Compared with natural scene images, remote sensing images (RSIs) have the characteristics of arbitrary directions, different object sizes and complex backgrounds. To deal with the problems mentioned above, researchers have proposed many excellent solutions based on CNN [
11]. Wu et al. [
12] proposed an Optical Remote Sensing Imagery detector (ORSIm detector) that incorporates feature extraction, feature learning, fast image pyramid matching, and boosting strategies. Qian et al. [
13] incorporated a multi-level feature fusion module into the existing hierarchical deep network, which can fully use the multi-level features. Cheng et al. [
14] proposed a two-stage oriented detector for detecting arbitrary-oriented objects in RSIs. They generated high-quality oriented proposals through an oriented RPN, and refined these proposals through an oriented R-CNN head. Yang et al. [
15] proposed a sampling fusion network to improve sensitivity to small objects. They use a supervised multi-dimensional attention network to attenuate the noise in remote sensing images and highlight object information. Zheng et al. [
16] proposed a multitask learning network that treats each small-scale training dataset as a task. They utilize shared branches to extract shared features across tasks to better adapt to remote sensing images.
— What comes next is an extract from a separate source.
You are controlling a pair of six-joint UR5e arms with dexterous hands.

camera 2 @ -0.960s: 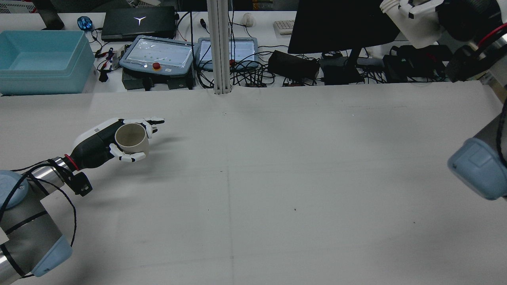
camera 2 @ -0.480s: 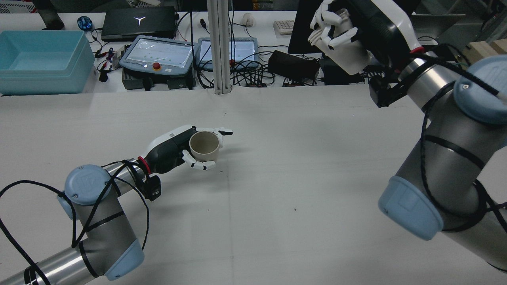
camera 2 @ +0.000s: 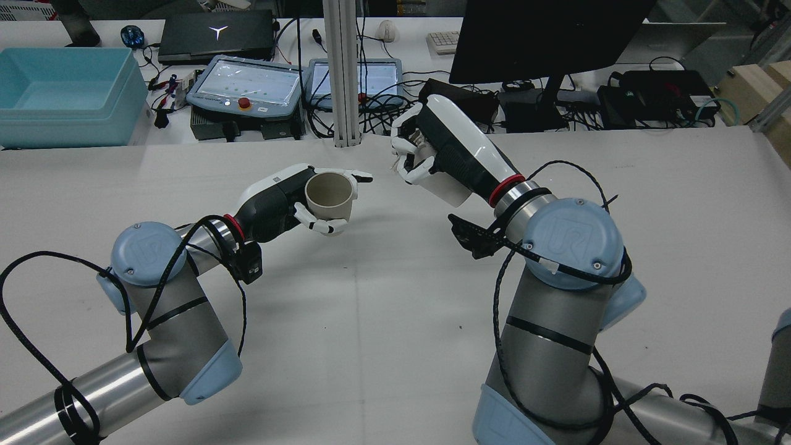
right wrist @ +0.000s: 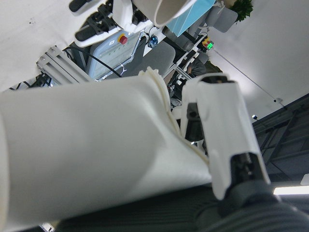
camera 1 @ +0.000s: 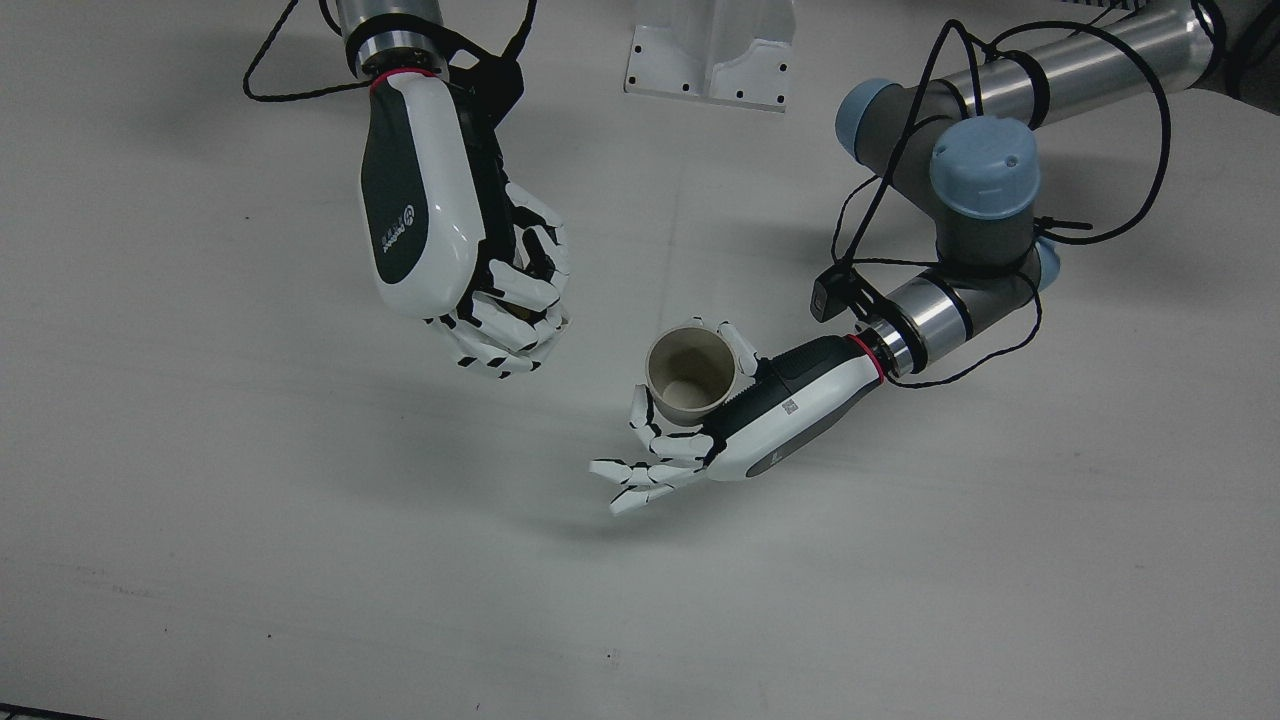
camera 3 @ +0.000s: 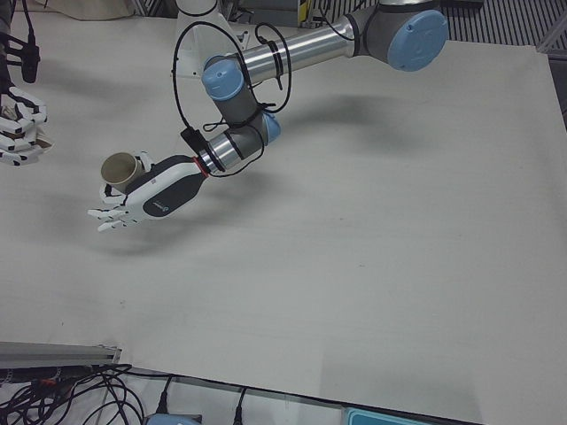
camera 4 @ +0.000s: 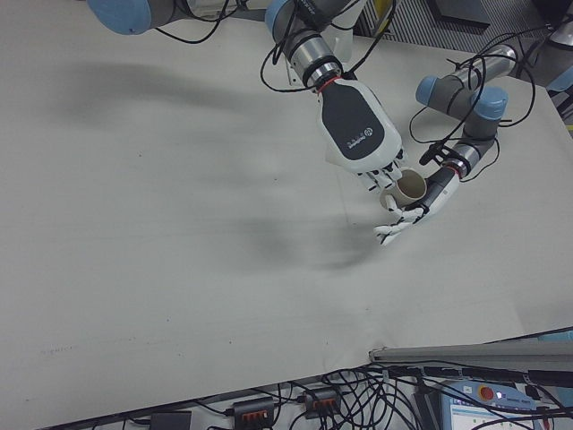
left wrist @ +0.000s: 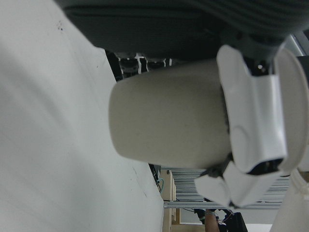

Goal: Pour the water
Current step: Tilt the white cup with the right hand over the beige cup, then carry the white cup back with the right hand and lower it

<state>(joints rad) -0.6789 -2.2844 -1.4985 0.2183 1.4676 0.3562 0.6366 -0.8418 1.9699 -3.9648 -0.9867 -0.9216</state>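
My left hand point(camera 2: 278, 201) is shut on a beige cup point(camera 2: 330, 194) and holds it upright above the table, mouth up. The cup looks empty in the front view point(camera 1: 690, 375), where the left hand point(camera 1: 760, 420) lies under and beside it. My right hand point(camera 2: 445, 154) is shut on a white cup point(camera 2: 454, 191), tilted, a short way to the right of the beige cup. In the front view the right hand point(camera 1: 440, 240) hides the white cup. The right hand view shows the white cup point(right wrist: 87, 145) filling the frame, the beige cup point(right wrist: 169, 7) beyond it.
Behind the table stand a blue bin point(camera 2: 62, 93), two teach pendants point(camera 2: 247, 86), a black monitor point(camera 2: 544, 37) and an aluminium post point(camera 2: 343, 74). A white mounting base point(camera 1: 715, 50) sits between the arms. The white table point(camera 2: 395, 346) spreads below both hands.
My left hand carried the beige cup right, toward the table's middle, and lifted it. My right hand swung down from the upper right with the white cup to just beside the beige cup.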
Although the object detection method based on CNN has achieved great success, training a deep detector usually requires sufficient annotation data. Collecting annotated data in the real world is time-consuming and expensive, which makes it difficult to obtain enough annotated data. This raises considerable attention about learning efficient detectors with limited training samples. Chen et al. [
17] proposed a low-shot transfer detector for object detection in few-shot cases, which transfers rich source domain knowledge to the target domain. Xu et al. [
18] designed a cross-domain ship detection method, which can transfer labeled optical ship images to unlabeled SAR images. Wu et al. [
19] designed a multi-source active fine-tuning network to achieve vehicle detection without the requirement for well-annotated samples. Few-shot object detection (FSOD) has gradually become an effective mechanism to address this issue, which can learn new concepts from limited training samples.
Currently, FSOD is mainly divided into three categories: meta-learning-based, metric-learning-based, and fine-tuning-based approaches [
20,
21]. Meta-learning [
22,
23,
24,
25] usually utilizes many episodes to learn task-agnostic notions (e.g., meta-parameters), which might be meaningful for quickly adapting to a new session. Kang et al. [
22] used a meta feature learner to extract meta-features from the query images and designed a reweighting module to acquire the global features of the support images. Li et al. [
23] designed a meta-learning model with multiscale architecture to solve the inherent scale fluctuations in remote sensing images by introducing feature pyramid network (FPN) [
26]. Cheng et al. [
25] designed a prototype learning network (PLN) to obtain the prototypes of each class, and used the prototypes to guide a region proposal network to generate higher-quality proposals, which can more effectively choose foreground objects from complicated backgrounds in RSIs. Meta-learning approaches divide so many small tasks and design a complex episodic training scheme, which can cause a lot of training time and more memory with an increasing number of categories in the support set.
Metric-learning [
27,
28,
29] focuses on learning a robust encoding function and a rating function that measure the similarity of a query image’s embedding vectors to each category prototype. Karlinsky et al. [
28] proposed a novel metric-learning-based method for representing each category that uses a mixed model with multiple modes, and they take the centers of these modes as the category’s representative vectors. During the training process, the method concurrently learns the embedding space, the model weights and the representative vectors for each category. Yang et al. [
29] found that negative proposals, especially hard negative ones, are essential for learning an embedding space. Therefore, they introduced a new metric learning framework inference scheme based on negative and positive representations. The embedding space representing the positive and negative vectors in both methods is learned by utilizing a triplet loss [
30]. Metric-learning approaches require the use of training data to learn a robust collection of class prototypes as task-specific parameters, which makes building robust class prototypes problematic when the dataset contains numerous outliers (such as occlusion).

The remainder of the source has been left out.